DEV Community

Aayush Singh
Aayush Singh

Posted on

Diving into RDBMS & Data Integrity

#database #computerscience #beginners #sql

This blog is the second part of my series on learning Database Management Systems (DBMS). In the first blog, I covered the basics of DBMS, and in this post, we will delve into the details of Relational Database Management Systems (RDBMS). I highly encourage you to read my previous blog before continuing with this one.

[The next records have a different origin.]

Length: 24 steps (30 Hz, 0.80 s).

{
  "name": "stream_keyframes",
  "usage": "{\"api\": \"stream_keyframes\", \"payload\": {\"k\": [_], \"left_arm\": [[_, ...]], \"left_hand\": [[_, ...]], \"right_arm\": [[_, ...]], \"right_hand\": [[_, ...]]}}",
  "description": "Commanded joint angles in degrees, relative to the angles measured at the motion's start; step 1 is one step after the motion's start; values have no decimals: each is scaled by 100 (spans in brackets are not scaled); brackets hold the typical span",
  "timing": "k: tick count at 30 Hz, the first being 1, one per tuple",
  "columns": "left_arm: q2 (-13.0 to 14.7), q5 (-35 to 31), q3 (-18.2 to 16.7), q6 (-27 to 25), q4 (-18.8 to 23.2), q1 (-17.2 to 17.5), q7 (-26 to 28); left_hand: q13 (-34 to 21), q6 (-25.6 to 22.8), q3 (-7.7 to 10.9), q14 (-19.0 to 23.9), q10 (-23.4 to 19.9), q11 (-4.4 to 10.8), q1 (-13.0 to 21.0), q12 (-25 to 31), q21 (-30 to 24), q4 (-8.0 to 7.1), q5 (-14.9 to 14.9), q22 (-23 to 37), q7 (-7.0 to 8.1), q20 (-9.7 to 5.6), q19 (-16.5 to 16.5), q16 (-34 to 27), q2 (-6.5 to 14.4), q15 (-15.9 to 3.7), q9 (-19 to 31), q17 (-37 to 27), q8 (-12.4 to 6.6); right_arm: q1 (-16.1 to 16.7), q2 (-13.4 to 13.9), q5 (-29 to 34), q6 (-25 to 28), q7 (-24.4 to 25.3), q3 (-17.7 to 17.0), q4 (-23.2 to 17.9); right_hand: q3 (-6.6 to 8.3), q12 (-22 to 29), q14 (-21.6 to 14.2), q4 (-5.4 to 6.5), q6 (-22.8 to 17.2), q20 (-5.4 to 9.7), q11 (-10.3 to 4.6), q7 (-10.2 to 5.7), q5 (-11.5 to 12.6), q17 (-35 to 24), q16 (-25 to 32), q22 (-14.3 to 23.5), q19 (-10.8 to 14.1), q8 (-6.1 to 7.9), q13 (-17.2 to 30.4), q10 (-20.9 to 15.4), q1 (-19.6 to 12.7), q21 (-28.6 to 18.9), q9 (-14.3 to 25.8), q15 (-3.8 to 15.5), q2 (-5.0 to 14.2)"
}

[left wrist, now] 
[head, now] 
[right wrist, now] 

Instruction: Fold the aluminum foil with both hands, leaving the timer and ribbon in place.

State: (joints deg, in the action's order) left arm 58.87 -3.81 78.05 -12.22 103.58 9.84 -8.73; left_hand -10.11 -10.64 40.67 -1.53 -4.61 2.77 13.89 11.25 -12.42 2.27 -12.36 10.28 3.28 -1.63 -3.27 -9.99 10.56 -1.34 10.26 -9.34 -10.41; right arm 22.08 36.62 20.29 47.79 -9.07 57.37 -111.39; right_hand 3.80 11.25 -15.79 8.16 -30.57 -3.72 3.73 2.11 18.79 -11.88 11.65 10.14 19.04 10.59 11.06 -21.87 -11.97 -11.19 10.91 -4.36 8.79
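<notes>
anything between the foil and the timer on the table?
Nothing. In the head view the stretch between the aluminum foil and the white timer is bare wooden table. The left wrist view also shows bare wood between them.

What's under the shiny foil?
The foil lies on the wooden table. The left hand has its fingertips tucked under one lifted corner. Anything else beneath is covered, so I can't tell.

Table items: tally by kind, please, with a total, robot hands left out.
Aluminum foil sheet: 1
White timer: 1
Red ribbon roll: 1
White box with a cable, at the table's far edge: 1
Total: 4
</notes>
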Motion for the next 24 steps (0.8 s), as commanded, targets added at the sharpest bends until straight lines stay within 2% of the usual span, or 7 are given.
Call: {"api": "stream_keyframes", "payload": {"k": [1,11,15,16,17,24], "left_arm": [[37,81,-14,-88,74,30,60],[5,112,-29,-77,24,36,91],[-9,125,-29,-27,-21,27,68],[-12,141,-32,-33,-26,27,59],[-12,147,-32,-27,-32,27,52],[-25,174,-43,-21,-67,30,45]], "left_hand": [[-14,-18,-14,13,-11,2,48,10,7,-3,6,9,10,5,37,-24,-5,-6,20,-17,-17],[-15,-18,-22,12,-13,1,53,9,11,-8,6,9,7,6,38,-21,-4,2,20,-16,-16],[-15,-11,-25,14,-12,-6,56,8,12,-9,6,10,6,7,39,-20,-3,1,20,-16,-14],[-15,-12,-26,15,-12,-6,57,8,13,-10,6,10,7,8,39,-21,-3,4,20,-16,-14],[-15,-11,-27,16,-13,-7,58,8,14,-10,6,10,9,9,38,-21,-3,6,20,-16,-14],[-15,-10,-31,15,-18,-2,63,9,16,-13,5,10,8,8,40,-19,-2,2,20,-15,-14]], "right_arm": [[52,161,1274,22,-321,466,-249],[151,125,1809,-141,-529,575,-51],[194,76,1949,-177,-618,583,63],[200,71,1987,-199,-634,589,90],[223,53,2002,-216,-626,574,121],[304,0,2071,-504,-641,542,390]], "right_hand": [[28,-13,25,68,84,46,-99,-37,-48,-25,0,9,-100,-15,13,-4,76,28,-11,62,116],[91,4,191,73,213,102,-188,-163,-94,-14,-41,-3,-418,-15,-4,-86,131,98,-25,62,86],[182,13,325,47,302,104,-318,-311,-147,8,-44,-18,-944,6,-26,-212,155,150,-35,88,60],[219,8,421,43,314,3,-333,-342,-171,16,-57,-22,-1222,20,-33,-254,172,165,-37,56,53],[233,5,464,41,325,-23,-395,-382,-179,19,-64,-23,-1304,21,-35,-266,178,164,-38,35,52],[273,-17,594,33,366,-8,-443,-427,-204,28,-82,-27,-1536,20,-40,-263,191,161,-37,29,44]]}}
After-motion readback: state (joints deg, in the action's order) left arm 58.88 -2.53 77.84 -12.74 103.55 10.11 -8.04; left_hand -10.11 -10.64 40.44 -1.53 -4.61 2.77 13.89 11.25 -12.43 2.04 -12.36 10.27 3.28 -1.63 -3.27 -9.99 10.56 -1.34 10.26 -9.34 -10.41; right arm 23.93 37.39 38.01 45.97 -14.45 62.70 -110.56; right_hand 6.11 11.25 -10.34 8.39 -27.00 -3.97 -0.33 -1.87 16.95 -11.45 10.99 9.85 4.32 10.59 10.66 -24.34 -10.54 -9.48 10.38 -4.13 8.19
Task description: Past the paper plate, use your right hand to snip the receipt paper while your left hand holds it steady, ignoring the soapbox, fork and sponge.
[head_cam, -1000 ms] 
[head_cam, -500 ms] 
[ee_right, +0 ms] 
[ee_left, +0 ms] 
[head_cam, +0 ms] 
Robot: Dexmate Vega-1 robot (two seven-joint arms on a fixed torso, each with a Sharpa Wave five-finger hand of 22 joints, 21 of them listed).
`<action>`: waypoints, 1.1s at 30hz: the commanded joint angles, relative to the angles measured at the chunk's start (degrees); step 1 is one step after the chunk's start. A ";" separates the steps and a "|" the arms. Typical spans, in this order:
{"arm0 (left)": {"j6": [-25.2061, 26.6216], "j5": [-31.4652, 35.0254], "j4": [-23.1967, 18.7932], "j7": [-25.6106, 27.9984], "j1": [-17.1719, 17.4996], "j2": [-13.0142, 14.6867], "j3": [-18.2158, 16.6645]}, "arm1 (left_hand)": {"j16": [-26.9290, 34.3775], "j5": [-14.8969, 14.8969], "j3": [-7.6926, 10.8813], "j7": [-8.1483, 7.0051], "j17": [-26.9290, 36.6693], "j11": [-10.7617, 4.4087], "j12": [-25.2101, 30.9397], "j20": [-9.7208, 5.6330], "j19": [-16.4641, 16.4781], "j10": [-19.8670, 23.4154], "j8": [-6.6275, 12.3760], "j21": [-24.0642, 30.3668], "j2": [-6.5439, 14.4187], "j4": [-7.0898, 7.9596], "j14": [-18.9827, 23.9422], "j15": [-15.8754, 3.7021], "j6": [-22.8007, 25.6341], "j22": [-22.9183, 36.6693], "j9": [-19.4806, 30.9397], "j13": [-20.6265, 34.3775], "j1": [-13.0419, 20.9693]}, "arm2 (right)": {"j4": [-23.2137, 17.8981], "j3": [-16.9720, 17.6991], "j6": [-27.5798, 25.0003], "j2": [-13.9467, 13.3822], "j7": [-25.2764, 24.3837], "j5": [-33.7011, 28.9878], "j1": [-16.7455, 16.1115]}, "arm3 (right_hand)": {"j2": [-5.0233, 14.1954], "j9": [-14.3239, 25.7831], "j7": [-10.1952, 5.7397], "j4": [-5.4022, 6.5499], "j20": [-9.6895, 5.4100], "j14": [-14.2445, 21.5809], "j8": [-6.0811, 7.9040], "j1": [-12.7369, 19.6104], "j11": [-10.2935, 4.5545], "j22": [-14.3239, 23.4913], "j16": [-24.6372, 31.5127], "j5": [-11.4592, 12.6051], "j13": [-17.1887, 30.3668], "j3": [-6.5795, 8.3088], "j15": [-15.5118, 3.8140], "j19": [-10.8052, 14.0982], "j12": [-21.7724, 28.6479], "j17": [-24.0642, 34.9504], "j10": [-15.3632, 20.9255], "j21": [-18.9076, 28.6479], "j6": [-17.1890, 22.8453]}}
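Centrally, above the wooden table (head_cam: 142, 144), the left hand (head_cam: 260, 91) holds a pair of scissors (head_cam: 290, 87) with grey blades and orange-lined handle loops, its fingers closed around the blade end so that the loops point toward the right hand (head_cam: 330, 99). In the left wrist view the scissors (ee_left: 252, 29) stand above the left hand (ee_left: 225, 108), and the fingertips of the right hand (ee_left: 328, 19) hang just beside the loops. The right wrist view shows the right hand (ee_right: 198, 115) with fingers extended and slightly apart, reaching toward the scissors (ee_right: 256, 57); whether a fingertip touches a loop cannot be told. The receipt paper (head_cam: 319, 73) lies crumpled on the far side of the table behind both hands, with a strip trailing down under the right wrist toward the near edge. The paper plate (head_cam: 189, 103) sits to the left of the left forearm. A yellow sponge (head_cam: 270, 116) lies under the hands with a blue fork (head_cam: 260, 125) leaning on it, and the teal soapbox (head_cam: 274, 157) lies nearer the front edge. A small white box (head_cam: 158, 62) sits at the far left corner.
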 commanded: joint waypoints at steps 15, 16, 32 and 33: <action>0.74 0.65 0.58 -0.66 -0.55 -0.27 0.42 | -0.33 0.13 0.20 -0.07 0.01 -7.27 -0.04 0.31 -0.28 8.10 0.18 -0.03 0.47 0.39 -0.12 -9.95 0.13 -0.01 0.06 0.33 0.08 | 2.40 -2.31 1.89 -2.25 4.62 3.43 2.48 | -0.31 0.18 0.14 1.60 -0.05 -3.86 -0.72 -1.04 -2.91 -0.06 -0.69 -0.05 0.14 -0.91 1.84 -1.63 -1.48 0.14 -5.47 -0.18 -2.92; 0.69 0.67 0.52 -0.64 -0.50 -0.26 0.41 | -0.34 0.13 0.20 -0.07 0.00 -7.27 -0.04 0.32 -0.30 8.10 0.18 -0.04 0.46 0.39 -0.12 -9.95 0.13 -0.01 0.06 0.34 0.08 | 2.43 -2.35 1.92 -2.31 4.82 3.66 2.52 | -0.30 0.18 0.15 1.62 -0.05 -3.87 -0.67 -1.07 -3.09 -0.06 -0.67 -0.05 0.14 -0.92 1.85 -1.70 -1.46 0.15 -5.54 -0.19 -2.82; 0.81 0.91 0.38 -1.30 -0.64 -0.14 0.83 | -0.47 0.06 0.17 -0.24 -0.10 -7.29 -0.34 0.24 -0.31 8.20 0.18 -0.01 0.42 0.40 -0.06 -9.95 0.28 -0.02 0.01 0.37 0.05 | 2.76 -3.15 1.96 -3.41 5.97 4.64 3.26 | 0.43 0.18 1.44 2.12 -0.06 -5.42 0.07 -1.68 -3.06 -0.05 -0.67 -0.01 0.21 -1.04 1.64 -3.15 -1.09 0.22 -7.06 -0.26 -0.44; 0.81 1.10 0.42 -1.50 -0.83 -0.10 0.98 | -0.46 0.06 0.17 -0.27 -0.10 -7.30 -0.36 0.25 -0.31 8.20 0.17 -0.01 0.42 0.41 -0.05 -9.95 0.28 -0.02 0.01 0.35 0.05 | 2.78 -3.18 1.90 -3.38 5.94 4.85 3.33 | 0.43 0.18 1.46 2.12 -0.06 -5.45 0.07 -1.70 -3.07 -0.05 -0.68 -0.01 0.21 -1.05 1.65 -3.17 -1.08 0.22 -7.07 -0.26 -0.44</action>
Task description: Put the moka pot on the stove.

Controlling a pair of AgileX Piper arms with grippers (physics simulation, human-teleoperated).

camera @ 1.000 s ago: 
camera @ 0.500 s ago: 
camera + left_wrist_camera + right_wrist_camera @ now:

So let’s get started!😁

What is RDBMS?

A Relational Database Management System (RDBMS) is a type of database management system that stores data in the form of tables (also called relations). Each table consists of rows (records) and columns (attributes), and the data is organized so that relationships between different tables can be easily established using keys.

Real-life Analogy

Think of an RDBMS like an Excel workbook where each sheet (table) holds data about a specific topic (like students, courses, teachers). You can link different sheets using common columns like Student_ID or Course_ID — this linking is what makes it "relational."

Key Features of RDBMS

  • Uses tables to store structured data
  • Supports primary keys and foreign keys to enforce data integrity
  • Allows SQL querying for data manipulation
  • Supports normalization to remove redundancy
  • Ensures data consistency and integrity

Relational Terminologies

Before diving deeper into relational databases, it's important to understand some basic terms used in RDBMS. These terms describe how data is structured and organized inside a relational database.

  • Relation (Table)
    A relation is simply a table in an RDBMS. It represents a collection of related data entries and consists of rows and columns. Each relation has a unique name and stores data about a particular type of object or entity.
    Example: A Student table is a relation that holds data about students.

  • Tuple (Row / Record)
    A tuple is a single row in a table. It represents one complete set of related data or a record.
    Example: A single row in the Student table that stores data of one student is a tuple.

  • Cardinality
    Cardinality refers to the number of tuples (rows) in a relation.
    Example: If there are 50 students in the Student table, its cardinality is 50.

  • Attribute (Column /Field)
    An attribute is a column in a table. It describes a specific property or characteristic of the data stored in each row. Attributes are also referred to as fields.
    Example: In a Student table, columns like Student_ID, Name, and Age are attributes.

  • Domain
    A domain refers to the set of valid values an attribute can take. For example, the domain of the Age attribute could be all integer values from 15 to 100.

  • Degree
    Degree is the number of attributes (columns) in a relation.
    Example: If the Student table has 4 columns (Student_ID, Name, Age, Email), then its degree is 4.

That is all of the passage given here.